Depuis qu'il est au lycée, Hugo parle moins: il préfère garder ses distances avec le troupeau des élèves dociles, ces moutons bien dressés. Il ne s'adresse qu'aux quelques camarades suffisamment malins pour comprendre, les moins robotisés par dix-sept ans d'éducation à l'asservissement. Entre eux, ils échangent des informations, des adresses de sites très pointus scientifiquement et dont personne ne peut contester la véracité ni l'exactitude des preuves qu'ils placent sous les yeux de qui veut savoir. Hugo écoute en silence les adultes discuter politique ou économie, ils parlent de leur vie comme s'ils en étaient encore les maîtres, comme s'ils avaient encore la possibilité de prendre des décisions, de choisir librement. Ils croient aux mensonges diffusés par les journalistes. Pas Hugo.
Au vingt-et-unième siècle, comme à l'époque de Galilée, celui qui dit la vérité est traité de fou dangereux par le petit groupe de ceux qui détiennent le pouvoir et qui veulent sa disparition. De même que la Terre tourne, le gouvernement mondial provoque la mort lente de toutes les espèces qui peuplent la planète.
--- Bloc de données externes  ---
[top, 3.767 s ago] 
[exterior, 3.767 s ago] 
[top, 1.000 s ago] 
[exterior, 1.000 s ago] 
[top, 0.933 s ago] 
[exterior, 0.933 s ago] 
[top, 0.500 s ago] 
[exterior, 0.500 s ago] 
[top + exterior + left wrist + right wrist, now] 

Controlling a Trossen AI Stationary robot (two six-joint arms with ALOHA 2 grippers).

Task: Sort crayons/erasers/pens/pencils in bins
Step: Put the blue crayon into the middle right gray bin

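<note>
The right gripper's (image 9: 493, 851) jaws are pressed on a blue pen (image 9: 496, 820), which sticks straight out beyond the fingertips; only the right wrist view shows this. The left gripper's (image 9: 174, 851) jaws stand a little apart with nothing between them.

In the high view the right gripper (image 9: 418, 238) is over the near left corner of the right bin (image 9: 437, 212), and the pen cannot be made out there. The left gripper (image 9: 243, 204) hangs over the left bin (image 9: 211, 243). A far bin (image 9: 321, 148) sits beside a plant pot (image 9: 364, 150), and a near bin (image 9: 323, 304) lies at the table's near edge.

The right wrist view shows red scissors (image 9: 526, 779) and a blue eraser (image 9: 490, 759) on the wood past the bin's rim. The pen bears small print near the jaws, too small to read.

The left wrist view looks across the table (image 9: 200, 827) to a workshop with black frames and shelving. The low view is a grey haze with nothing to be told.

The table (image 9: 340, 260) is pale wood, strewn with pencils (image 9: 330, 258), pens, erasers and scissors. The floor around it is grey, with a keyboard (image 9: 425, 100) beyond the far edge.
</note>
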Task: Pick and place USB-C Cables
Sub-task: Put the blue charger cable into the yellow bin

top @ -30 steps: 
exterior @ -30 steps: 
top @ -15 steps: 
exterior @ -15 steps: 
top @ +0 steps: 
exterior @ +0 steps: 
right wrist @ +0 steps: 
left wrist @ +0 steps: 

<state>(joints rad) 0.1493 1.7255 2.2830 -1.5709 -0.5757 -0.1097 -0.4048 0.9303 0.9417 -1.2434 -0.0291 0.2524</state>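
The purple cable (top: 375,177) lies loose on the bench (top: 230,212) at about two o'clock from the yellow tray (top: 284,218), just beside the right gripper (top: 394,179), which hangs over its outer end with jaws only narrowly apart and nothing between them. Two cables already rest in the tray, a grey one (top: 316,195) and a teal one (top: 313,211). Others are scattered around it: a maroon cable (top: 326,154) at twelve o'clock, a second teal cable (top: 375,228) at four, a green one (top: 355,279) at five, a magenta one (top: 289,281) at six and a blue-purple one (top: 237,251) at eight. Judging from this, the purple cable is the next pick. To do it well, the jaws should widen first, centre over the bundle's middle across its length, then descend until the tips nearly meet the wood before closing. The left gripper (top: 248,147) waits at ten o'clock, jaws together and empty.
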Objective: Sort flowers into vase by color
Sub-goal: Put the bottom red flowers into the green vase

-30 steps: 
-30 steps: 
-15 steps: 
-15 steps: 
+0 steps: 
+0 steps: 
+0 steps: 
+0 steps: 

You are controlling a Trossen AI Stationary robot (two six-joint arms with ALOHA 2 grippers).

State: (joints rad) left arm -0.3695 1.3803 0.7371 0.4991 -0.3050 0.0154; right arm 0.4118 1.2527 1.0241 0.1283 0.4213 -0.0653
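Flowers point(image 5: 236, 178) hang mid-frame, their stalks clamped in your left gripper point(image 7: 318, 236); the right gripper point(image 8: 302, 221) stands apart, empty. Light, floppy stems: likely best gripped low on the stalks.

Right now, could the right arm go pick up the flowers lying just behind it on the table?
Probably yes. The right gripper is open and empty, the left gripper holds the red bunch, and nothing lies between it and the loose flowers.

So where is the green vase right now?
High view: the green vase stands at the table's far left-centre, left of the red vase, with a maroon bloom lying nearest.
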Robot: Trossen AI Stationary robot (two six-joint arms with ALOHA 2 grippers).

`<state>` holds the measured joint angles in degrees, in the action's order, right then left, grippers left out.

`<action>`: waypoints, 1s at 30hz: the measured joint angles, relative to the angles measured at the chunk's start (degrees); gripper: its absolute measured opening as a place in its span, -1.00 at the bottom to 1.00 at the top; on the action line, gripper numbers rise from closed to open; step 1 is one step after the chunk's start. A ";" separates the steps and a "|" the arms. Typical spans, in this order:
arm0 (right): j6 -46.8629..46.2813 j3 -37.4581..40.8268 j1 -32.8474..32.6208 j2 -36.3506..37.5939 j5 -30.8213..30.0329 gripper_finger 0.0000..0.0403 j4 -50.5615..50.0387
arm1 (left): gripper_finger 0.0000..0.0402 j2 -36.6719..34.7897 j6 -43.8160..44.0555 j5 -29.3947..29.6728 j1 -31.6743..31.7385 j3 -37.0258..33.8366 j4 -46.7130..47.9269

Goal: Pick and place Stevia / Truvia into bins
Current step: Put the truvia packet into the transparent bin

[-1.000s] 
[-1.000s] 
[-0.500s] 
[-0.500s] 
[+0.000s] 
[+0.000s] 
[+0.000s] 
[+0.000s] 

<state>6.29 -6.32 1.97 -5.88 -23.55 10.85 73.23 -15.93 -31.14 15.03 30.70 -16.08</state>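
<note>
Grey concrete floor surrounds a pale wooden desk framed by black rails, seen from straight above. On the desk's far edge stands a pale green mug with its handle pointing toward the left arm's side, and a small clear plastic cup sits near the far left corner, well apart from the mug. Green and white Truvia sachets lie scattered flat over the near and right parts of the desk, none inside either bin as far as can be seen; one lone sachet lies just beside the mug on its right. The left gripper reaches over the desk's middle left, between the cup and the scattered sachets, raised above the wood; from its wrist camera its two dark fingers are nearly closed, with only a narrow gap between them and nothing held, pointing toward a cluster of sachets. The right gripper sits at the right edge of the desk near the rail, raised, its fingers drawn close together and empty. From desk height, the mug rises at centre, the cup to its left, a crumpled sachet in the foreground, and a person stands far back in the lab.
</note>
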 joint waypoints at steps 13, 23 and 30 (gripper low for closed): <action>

Les arbres sont malades : il suffit de regarder les marronniers de l'avenue Lénine dont les feuilles roussissent et se dessèchent dès juin, à peine écloses. Les animaux meurent inexplicablement selon des vétérinaires ne comprenant rien à ces épidémies qui d'un coup déciment les élevages. Les nanoparticules attaquent le cerveau humain, le génocide à lieu sans que nul ne proteste. Mais Hugo a appris à tenir sa langue, il ne veut pas que sa mère le conduise de nouveau au centre médico-psychologique.
Assis sur ses talons, la mendiante habituelle a les yeux cernés et un sourire triste : à l'entrée du supermarché, elle tend un gobelet où tintent quelques piécettes rouges. Elle sera classée dans la catégorie des individus inutiles, aussitôt assassinée, se dit Hugo. Un caniche aboie, retenu par une laisse nouée à une borne. Hugo le regarde : ses petits yeux larmoyants et affolés, sa langue pendante, ses poils rares. C'est la puce qu'on lui a installée sous la peau qui le rend malade. Bientôt nous serons tous pucés comme ce chien, déjà les journalistes le disent à la télé pour préparer la population à cette idée. On commence par les animaux de compagnie, puis ce sera les Hommes : une puce de la taille d'un demi grain de riz, glissée entre le pouce et l'index, qui permettra de contrôler chacun d'entre nous et, par le cyanure qu'elle contient, de tuer les indésirables. Hugo circule dans les rayons du magasin, en suivant la liste que lui a donnée sa mère. Quels ingrédients nocifs sont contenus dans chacun de ces produits industriels faits pour gaver les pauvres?
Mais Hugo ne dit plus rien ; il attend son heure. Lui, fera partie de l'élite, il le sait. Il sera de ceux qui seront sauvés.